Thursday, March 31, 2011

Rosie's Lunch. Properly Seared Tuna.

I'm tackling tuna. Again. My last effort wasn't up to par for my tastes. I shouldn't use the word "tackle." That implies some sort of supreme effort. Sauteing a tuna filet is simple. You just need to pay attention. Like I say when cooking shrimp, don't overcook it. Take it off before you think it's done.
Here I have my lovely tuna filet, a bit thicker than my last one, seasoned with freshly ground salt and pepper. I have fresh parsley from my garden. And I have a mixture of: 1 part white sesame seeds 1 part black sesame seeds and less than 1/2 part red pepper flakes. I lightly toasted the sesame seeds and pepper flakes in a dry skillet.

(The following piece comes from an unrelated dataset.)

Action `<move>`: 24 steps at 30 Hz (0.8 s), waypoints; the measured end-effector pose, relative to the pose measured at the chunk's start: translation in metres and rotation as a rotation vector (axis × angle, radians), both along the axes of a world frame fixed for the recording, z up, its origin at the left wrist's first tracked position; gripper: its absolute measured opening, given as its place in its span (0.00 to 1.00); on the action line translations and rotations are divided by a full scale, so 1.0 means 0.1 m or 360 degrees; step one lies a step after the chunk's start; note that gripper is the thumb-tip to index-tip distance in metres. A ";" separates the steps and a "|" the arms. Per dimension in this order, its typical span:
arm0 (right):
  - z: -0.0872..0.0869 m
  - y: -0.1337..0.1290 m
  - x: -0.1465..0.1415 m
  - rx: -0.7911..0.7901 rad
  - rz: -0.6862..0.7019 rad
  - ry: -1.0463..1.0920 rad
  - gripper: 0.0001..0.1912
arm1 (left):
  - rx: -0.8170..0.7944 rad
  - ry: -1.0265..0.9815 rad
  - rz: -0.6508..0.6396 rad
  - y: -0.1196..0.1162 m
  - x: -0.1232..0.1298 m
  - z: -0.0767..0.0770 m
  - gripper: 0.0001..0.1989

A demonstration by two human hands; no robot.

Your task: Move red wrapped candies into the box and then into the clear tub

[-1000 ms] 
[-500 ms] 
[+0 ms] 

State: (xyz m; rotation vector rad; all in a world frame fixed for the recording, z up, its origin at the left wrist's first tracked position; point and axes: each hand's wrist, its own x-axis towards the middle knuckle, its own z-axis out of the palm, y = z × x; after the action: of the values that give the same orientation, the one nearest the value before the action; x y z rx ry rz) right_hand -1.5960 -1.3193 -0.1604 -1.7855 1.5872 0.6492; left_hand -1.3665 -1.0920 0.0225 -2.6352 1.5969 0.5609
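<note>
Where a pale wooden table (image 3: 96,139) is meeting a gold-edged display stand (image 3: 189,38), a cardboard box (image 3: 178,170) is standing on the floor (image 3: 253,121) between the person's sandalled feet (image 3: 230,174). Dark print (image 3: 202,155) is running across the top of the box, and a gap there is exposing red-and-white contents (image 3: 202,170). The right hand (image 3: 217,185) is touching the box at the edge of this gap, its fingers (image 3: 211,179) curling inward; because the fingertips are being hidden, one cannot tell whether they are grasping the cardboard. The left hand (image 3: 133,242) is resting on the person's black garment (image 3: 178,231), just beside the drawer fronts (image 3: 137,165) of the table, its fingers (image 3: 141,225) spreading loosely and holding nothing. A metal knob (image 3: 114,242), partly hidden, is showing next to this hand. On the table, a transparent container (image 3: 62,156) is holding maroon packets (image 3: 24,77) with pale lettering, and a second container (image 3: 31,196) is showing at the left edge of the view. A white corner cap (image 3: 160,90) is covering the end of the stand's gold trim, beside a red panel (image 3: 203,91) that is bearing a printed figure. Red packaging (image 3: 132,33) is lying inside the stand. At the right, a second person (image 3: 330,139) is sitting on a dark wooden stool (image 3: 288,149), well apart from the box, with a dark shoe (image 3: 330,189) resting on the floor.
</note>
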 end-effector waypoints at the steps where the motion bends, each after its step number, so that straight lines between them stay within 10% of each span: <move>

Important Note: This requires adequate ventilation. Don't say I didn't warn you!
I pressed my tuna into the parsley and seeds.
I heated my iron skillet to medium high and added butter, for flavor, and a little oil, to raise the smoke point of the butter. You don't need Extra Virgin Olive Oil, just a regular canola, vegetable, safflower, or peanut oil.
Like I said, this filet was thicker than the last one - about 1 1/2 inches thick. I cooked it for 1 1/2 minutes each side.
I added a little lemon juice and capers to my butter mixture and poured it over the tuna ...
... and served it with broccoli with lemon and butter.
What a lovely piece of meat.
Now that's a proper tuna. For me.


zzzadig said...

If you aren't just going to eat it raw, that is a perfectly seared tuna indeed.

Rosie Hawthorne said...

I'm akindaskeered as to raw tuna. Gotta know the history.

SweetPhyl said...

Now that IS a properly cooked piece of tuna...looks mouth wateringly delicious. Puts my lunch of steamed edamame to shame. Course, I'm relegated to microwave cooking at work. I will not microwave tuna, thankyouverymuch.